4.1 The sponsor claimed that use of the Vision Amniotic Leak Detector (ALD) would reduce time spent in hospital and associated staff time and bed use.
4.2 The Committee considered the setting in which the Vision ALD would be used. The Committee concluded that the most likely benefit would arise from using the Vision ALD in community health services to avoid unnecessary referrals to secondary care, such as an antenatal day unit or maternity triage service, releasing resources and clinical time in these departments.
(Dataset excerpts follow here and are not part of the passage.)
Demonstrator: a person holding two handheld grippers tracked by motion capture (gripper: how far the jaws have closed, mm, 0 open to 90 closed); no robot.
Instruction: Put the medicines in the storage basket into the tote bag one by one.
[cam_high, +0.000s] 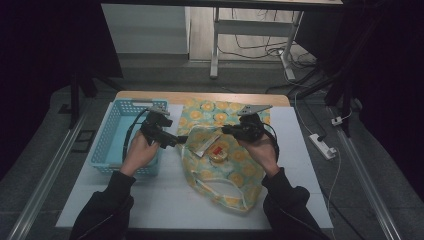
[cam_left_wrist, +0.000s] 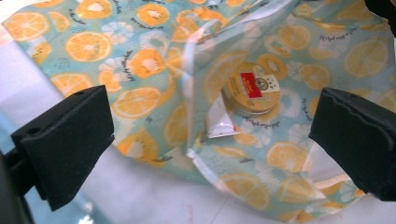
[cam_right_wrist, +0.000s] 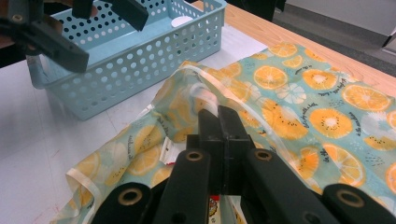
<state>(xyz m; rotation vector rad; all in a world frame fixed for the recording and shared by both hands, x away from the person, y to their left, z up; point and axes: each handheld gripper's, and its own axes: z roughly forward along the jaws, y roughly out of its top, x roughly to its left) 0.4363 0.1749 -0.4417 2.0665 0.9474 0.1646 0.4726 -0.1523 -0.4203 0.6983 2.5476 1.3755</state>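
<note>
A bag (cam_high: 220, 170) printed with orange slices lies flat in the middle of the white table. My right gripper (cam_high: 225, 129) reaches in from the right and is shut on the bag's upper rim (cam_right_wrist: 205, 93), holding the mouth raised. Inside the bag (cam_left_wrist: 140, 60) lie a round tin with a red label (cam_left_wrist: 252, 88) and a white packet (cam_left_wrist: 219, 123). My left gripper (cam_high: 181, 140) points at the bag's mouth from the left. Its jaws (cam_left_wrist: 210, 140) stand wide open with nothing between them. From the high view the tin (cam_high: 218, 152) sits just under the lifted edge.
A light blue perforated basket (cam_high: 107, 145) stands at the left of the table, right behind my left hand; a small white round thing (cam_right_wrist: 182, 21) lies in it. Bare white tabletop (cam_high: 165, 200) runs along the front. A power strip (cam_high: 322, 146) lies on the floor to the right.
</note>
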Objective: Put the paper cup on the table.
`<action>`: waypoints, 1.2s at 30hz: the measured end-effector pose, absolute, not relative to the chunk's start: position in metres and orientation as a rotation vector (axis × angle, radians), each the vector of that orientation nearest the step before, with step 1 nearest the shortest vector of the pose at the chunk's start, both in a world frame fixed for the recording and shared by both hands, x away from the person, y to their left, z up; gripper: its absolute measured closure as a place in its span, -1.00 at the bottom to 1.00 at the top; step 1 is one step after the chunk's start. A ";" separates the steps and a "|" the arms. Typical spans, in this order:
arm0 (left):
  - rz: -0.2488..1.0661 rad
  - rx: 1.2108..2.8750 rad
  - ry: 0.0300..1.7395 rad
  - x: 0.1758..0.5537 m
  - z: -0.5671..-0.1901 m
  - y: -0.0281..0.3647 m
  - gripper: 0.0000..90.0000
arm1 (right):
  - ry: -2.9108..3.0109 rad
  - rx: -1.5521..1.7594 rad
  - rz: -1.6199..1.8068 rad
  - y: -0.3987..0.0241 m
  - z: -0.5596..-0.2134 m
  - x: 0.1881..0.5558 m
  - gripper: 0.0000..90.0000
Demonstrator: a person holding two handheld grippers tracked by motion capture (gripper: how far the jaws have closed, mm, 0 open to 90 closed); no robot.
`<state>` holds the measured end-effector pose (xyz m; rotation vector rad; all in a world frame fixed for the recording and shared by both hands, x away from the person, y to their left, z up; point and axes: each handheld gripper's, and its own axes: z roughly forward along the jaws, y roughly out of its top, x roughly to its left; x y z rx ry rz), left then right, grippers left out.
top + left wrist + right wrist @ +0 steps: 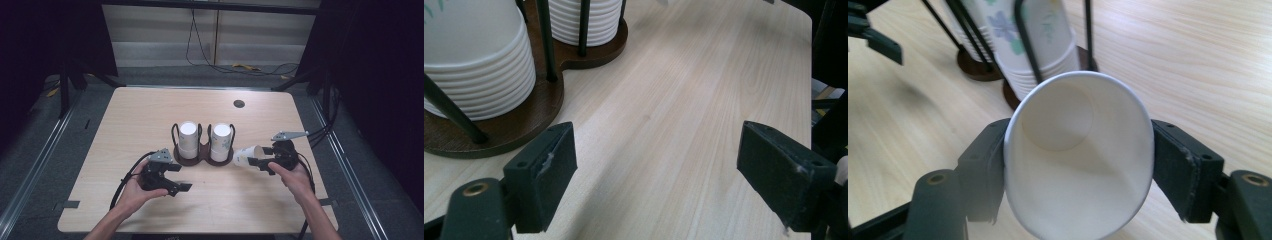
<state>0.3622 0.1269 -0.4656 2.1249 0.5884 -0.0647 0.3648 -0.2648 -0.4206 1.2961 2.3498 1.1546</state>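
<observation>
A person's two hands work two black claws over a pale, rounded-corner wood-grain desk, seen from the high view. The right claw grips one white paper cup by its rim, tipped on its side just right of the holder with its base toward the nearer stack. In the right gripper view the white paper cup faces the camera open-mouthed, its thin rolled rim squeezed into an oval between the two matte black rubbery pads, its smooth inside showing a round bottom.

The left claw hovers low at the front left of the desk, released and holding nothing; the left gripper view shows its two blocky pads spread wide over bare wood grain.

At the desk's centre stands one dark brown wooden figure-eight holder with thin black wire uprights. It carries two stacks of upside-down white paper cups, the left stack and the right stack, their rolled rims forming tight ridged bands near the base. Faint floral print marks the cups' sides. One small dark round grommet sits near the desk's far edge.
</observation>
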 end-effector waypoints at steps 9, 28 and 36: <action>-0.081 2.159 0.565 0.363 -0.471 0.124 -0.64 | 2.345 1.338 1.033 -0.269 -0.416 0.380 -0.36; -0.009 2.130 0.616 0.371 -0.466 0.126 -0.64 | 2.323 1.431 0.725 -0.279 -0.403 0.413 -0.38; -0.017 2.156 0.639 0.373 -0.472 0.129 -0.64 | 2.366 1.429 0.622 -0.281 -0.403 0.426 -0.38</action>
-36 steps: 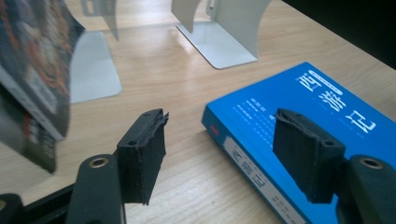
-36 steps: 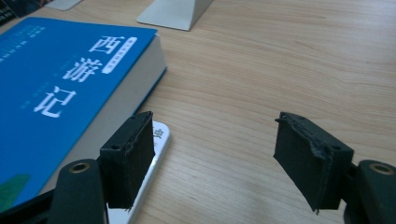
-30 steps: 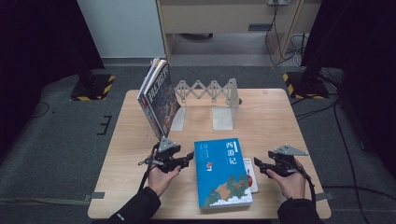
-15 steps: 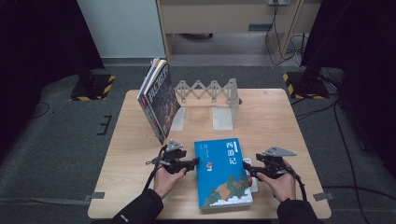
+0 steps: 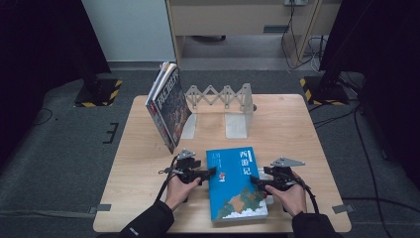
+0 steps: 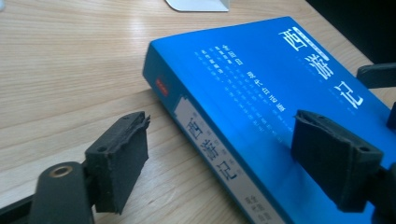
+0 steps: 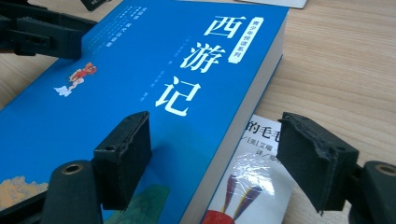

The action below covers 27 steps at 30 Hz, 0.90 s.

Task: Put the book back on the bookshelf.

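Blue book (image 5: 236,184) lies flat on the desk (image 5: 297,129), cover up, long axis running from the person's edge toward the bookend rack (image 5: 223,99). It sits at the near-centre of the desk, partly on top of a thinner book (image 7: 254,172) that sticks out from under its right edge.

Left gripper (image 5: 205,173) — at the blue book's left long edge, i.e. the spine side. Its fingers (image 6: 119,163) stand apart and have just been opening; one pad is over bare desk beside the spine, the other (image 6: 334,163) over the cover. Spine edge lies between them, no pad pressing.

Right gripper (image 5: 257,181) — at the blue book's right long edge, page side. Fingers (image 7: 123,156) apart, also just opened a little; one pad over the cover, the other (image 7: 317,165) over the thinner book. No clamp.

Key relation: both grippers face each other across the blue book's short axis, approx. level with its middle, each straddling one long edge. Neither hand is clearly nearer; both are at the edge.

Room: open desk between blue book and rack. Leaning magazine (image 5: 168,106) stands left of the rack, well apart from the blue book. Judgement: the lower pads need to get under the edges — the right side has the thinner book in the way, the left has only desk.
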Each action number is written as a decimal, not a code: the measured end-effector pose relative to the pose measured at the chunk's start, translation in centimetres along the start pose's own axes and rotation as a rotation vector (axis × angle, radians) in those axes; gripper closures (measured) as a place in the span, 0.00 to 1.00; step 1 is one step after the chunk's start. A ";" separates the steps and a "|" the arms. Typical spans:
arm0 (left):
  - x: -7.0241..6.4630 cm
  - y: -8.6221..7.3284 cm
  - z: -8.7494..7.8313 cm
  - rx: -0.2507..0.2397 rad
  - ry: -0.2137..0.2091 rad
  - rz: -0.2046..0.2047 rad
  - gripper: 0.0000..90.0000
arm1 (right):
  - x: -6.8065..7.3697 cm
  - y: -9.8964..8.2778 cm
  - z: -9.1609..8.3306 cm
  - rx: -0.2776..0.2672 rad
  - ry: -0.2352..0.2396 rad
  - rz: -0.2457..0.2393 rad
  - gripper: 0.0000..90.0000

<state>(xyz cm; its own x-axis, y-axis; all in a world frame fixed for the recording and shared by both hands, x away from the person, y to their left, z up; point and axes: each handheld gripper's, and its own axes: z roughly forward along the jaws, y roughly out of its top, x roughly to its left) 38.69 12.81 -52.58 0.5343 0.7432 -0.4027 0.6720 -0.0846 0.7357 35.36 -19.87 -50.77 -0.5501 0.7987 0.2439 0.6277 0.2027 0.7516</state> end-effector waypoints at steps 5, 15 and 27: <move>0.1 -0.3 0.5 -0.014 -0.044 -0.021 0.18 | 0.1 -0.1 0.3 -0.004 0.010 0.009 0.28; -0.1 -0.6 1.5 -0.024 -0.086 -0.044 0.15 | 0.2 -0.2 0.6 -0.007 0.033 0.029 0.28; 0.3 -0.8 2.1 -0.039 -0.112 -0.085 0.10 | 0.3 -0.3 1.0 -0.012 0.062 0.068 0.28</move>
<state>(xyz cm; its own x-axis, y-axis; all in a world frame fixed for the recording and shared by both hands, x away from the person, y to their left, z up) 39.38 11.70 -54.44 0.5320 0.6678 -0.5207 0.6978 0.0026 0.7163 35.59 -19.13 -51.57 -0.5394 0.7737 0.3322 0.6585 0.1417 0.7392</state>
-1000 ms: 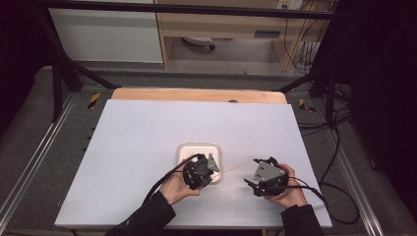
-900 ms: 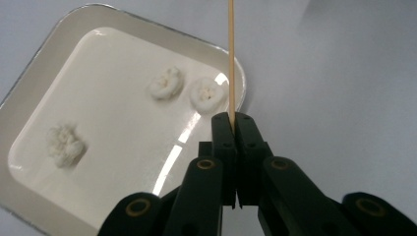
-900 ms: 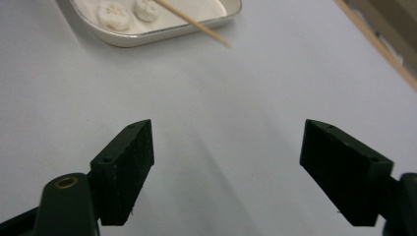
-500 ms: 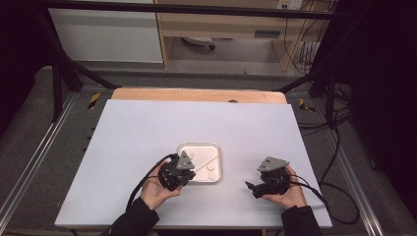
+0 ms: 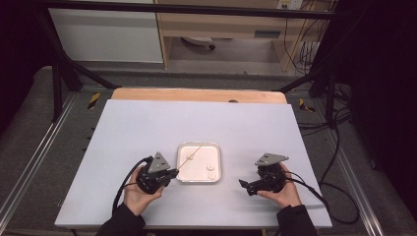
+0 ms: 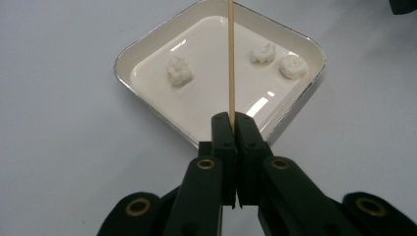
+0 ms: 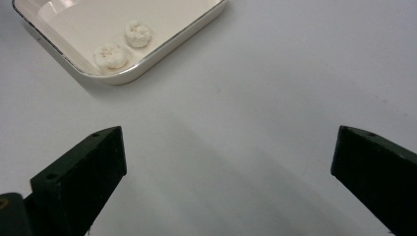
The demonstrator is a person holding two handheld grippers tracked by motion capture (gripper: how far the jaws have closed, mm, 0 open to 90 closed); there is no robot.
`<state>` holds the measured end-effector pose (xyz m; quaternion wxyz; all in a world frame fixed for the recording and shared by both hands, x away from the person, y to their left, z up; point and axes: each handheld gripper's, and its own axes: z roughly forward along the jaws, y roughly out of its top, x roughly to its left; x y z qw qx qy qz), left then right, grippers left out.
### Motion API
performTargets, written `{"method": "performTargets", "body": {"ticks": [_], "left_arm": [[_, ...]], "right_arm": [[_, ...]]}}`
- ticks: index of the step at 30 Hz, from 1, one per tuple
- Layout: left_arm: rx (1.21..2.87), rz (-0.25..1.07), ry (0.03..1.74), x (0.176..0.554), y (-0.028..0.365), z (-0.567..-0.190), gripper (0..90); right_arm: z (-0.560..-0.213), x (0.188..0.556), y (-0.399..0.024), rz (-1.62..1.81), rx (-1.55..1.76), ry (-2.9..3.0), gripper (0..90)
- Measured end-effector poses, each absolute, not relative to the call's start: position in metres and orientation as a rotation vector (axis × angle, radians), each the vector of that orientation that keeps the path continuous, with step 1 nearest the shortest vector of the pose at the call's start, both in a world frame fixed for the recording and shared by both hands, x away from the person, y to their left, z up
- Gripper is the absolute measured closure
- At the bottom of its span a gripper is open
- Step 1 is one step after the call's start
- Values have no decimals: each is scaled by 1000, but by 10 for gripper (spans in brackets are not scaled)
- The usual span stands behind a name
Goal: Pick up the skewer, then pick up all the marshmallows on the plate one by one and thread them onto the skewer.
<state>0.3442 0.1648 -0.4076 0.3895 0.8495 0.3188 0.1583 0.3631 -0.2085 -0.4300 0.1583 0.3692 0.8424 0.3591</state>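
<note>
A white square tray [image 5: 219, 164] lies on the table's near middle and holds three small white lumps [image 6: 178, 71]. In the left gripper view a thin wooden skewer [image 6: 230, 59] rises from between the closed jaws and reaches out over the tray [image 6: 120, 73]. My left gripper [image 5: 171, 173] is just left of the tray, shut on the skewer [image 5: 189, 158], which slants up and to the right. My right gripper [image 5: 247, 187] is to the right of the tray and points at it. Its jaws have just been opening and stand wide with nothing between them [image 7: 228, 152].
Two of the white lumps [image 7: 112, 55] sit in the tray corner [image 7: 173, 43] nearest my right gripper. A wooden strip [image 5: 196, 95] runs along the table's far edge. Black frame posts and cables stand at both sides.
My left gripper has carried the skewer leftward, from over the tray to beside its left edge. The right gripper has stayed in place and its jaws have spread wider.
</note>
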Motion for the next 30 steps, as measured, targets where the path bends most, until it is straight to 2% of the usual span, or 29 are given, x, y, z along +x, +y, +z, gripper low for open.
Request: {"method": "performTargets", "body": {"ticks": [18,30], "left_arm": [[2075,429,862,332,199,-419,889],[2010,428,905,334,218,-421,888]], "right_arm": [[-413,379,-166,1155,1068,2389,8],[-411,401,-123,1171,1066,2407,11]]}}
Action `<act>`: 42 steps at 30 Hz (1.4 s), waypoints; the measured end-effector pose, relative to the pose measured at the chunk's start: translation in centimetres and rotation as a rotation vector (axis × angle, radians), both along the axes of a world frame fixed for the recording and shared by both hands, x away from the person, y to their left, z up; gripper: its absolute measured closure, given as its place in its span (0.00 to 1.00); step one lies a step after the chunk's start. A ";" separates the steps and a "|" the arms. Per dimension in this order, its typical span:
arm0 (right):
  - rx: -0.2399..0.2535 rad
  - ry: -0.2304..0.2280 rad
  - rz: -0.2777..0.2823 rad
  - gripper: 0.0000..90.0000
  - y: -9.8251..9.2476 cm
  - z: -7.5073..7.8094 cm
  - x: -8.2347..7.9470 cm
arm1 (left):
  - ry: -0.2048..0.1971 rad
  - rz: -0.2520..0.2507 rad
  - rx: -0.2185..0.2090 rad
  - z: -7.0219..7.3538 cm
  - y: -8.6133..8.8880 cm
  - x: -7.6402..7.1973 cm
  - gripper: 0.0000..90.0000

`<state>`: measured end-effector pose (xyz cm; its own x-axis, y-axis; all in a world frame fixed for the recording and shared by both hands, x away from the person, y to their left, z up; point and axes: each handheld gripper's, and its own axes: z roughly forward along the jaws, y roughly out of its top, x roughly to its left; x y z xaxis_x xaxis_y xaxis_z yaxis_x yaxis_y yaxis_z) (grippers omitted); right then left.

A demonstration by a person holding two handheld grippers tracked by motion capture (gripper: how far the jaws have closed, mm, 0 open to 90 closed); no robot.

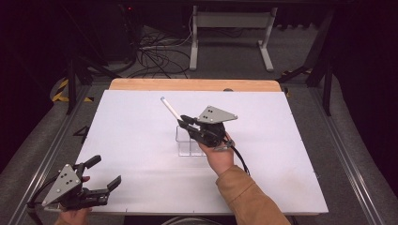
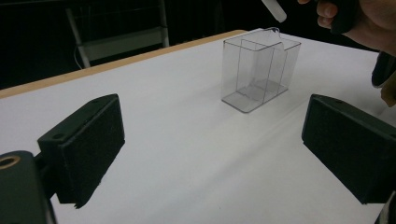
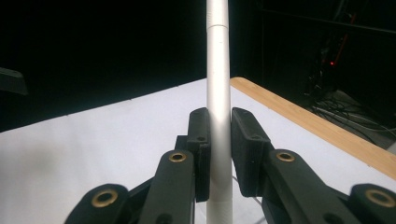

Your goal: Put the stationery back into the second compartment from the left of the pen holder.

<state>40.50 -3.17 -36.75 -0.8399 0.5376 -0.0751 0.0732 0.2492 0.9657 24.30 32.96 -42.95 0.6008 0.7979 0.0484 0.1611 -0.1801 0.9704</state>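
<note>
Left tool (image 1: pixel 104 173): near you at the tabletop's (image 1: pixel 141 140) front left corner; your jaws spread wide, nothing between them
Right tool (image 1: pixel 183 119): your jaws pinching the white pen (image 3: pixel 218 93)
Pen: angled up and away, above the clear box (image 2: pixel 259 70)
Box: mid-tabletop, upright
</note>
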 end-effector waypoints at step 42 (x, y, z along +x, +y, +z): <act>0.003 0.078 -0.107 0.87 -1.6 -5.2 1.0 | 0.007 -0.005 0.001 0.0 -0.1 0.1 0.08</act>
<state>41.51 -4.77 -41.97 -0.7807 0.6248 -0.0097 0.1746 0.2331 0.9567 24.35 32.86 -42.99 0.6053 0.7947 0.0453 0.1670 -0.1824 0.9689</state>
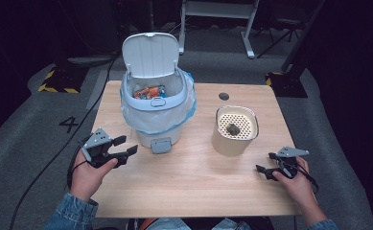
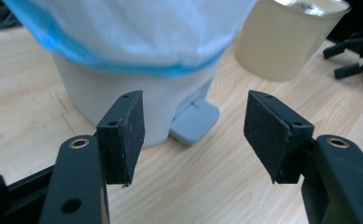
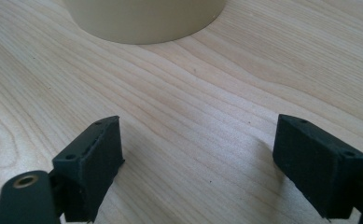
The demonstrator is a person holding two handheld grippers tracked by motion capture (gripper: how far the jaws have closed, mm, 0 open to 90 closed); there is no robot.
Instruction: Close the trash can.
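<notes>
A white pedal bin (image 1: 155,103) stands at the table's back left with its lid (image 1: 150,53) raised, a blue-edged liner over its rim and colourful wrappers inside. Its grey pedal (image 1: 161,145) faces the near side. To the right stands a cream canister (image 1: 234,129) with a perforated insert and a dark lump (image 1: 232,128) on it. My left gripper (image 1: 125,145) hovers open and holds nothing, left of the pedal; in the left gripper view it (image 2: 195,135) points at the bin's base (image 2: 100,100) and pedal (image 2: 194,122). My right gripper (image 1: 265,162) is open low over bare wood, near the canister (image 3: 146,18).
The wooden table (image 1: 198,184) has a small dark round hole (image 1: 224,96) behind the canister. Grey carpet surrounds it, with a desk frame (image 1: 217,19) and dark stands farther back. In the left gripper view the right gripper's black jaws (image 2: 352,56) show at far right.
</notes>
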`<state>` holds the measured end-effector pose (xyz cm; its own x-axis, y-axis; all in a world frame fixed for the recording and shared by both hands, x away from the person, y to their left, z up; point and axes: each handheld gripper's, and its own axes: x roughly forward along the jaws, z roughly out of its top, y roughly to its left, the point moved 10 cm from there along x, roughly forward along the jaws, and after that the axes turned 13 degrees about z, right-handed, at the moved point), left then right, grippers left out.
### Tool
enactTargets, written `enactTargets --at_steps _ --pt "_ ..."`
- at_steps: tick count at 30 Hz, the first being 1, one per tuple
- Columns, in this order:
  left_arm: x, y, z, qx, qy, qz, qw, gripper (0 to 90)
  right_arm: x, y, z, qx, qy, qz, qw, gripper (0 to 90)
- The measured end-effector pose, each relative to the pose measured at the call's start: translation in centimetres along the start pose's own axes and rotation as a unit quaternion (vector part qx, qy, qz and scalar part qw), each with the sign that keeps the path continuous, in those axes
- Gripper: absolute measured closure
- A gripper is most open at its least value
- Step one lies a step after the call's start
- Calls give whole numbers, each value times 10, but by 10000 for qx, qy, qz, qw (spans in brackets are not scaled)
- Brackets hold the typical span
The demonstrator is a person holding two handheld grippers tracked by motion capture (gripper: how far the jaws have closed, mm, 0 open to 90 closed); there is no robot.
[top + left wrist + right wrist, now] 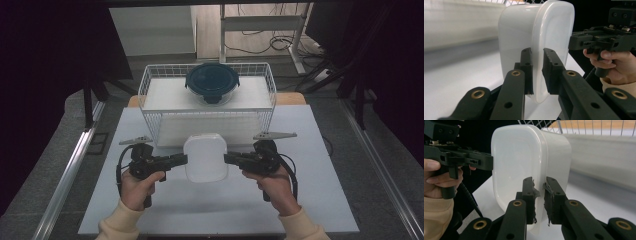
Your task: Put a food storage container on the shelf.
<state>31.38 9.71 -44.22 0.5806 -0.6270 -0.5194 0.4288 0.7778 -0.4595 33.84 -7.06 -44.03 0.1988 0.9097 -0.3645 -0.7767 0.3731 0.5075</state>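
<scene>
White, glossy plastic box (205,158) with rounded corners; my left hand-held gripper (181,159) and right hand-held gripper (229,159) pinch its rims above the pale desk (310,200), near a wire basket (150,100).

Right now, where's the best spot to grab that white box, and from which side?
By its protruding rim, one gripper from each side. The white box has smooth, rounded walls, but its thin rim fits between jaws, as the left gripper and right gripper show.
</scene>
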Motion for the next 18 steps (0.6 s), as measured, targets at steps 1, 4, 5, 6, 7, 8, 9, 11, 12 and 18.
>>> enactTargets --at_steps 1,4,5,6,7,8,9,11,12,18 --pt "-2 -1 4 26 -24 2 10000 792 -1 1 4 -24 -11 -5 10000 785" --pt "-6 -3 15 79 -101 12 9999 791 -3 5 15 -101 -53 -14 9999 785" --pt "-8 -4 23 121 -147 38 9998 791 -4 7 23 -144 -74 -34 9999 785" --pt "-8 -4 23 121 -147 38 9998 791 -4 7 23 -144 -74 -34 9999 785" --pt "-10 -5 27 157 -166 44 9997 791 -5 8 27 -159 -88 -37 9998 785" --pt "-11 -5 30 163 -182 51 9997 791 -5 9 32 -194 -117 -35 9997 785" --pt "-12 -6 34 177 -195 62 9996 791 -5 9 35 -200 -126 -31 9997 785" --pt "-14 -6 42 209 -228 80 9995 790 -6 11 43 -242 -157 -48 9996 784" --pt "-15 -7 46 207 -247 74 9995 790 -7 12 47 -265 -170 -51 9995 785" --pt "-21 -8 68 203 -350 60 9992 785 -12 24 72 -414 -220 -31 9989 785"
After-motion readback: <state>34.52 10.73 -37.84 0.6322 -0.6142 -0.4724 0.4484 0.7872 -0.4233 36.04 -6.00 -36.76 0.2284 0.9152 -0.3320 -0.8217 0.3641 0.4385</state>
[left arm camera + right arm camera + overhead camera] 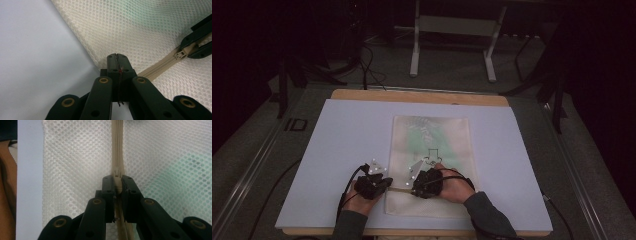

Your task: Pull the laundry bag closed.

The Committee heard advice from clinical experts confirming that use of the Vision ALD by a midwife based in a GP practice, or by a community midwife visiting the woman's home, would be the most likely scenarios for use of the device in the community.
4.3 The Committee also noted that women contacting an antenatal day unit or maternity triage service by telephone, with concerns over unexplained wetness, could be advised to contact a community or primary care-based midwife to be given the Vision ALD, potentially avoiding unnecessary visits to secondary care services.
4.4 The Committee heard expert clinical advice that such a change in practice, aimed at reducing referrals to secondary care through the use of the Vision ALD, was realisable and was likely to be acceptable to clinicians involved in the current care pathway.
4.5 The Committee was advised by a clinical expert that the Vision ALD could be issued by a healthcare worker to women presenting at a GP practice with unexplained wetness. The Vision ALD could be worn by the woman while sitting in the waiting room and the results read by a midwife or GP.
4.6 The Committee heard clinical expert advice that a further possible scenario was self-administration of the Vision ALD by women in their own homes, and noted that this was outside the scope of the evaluation.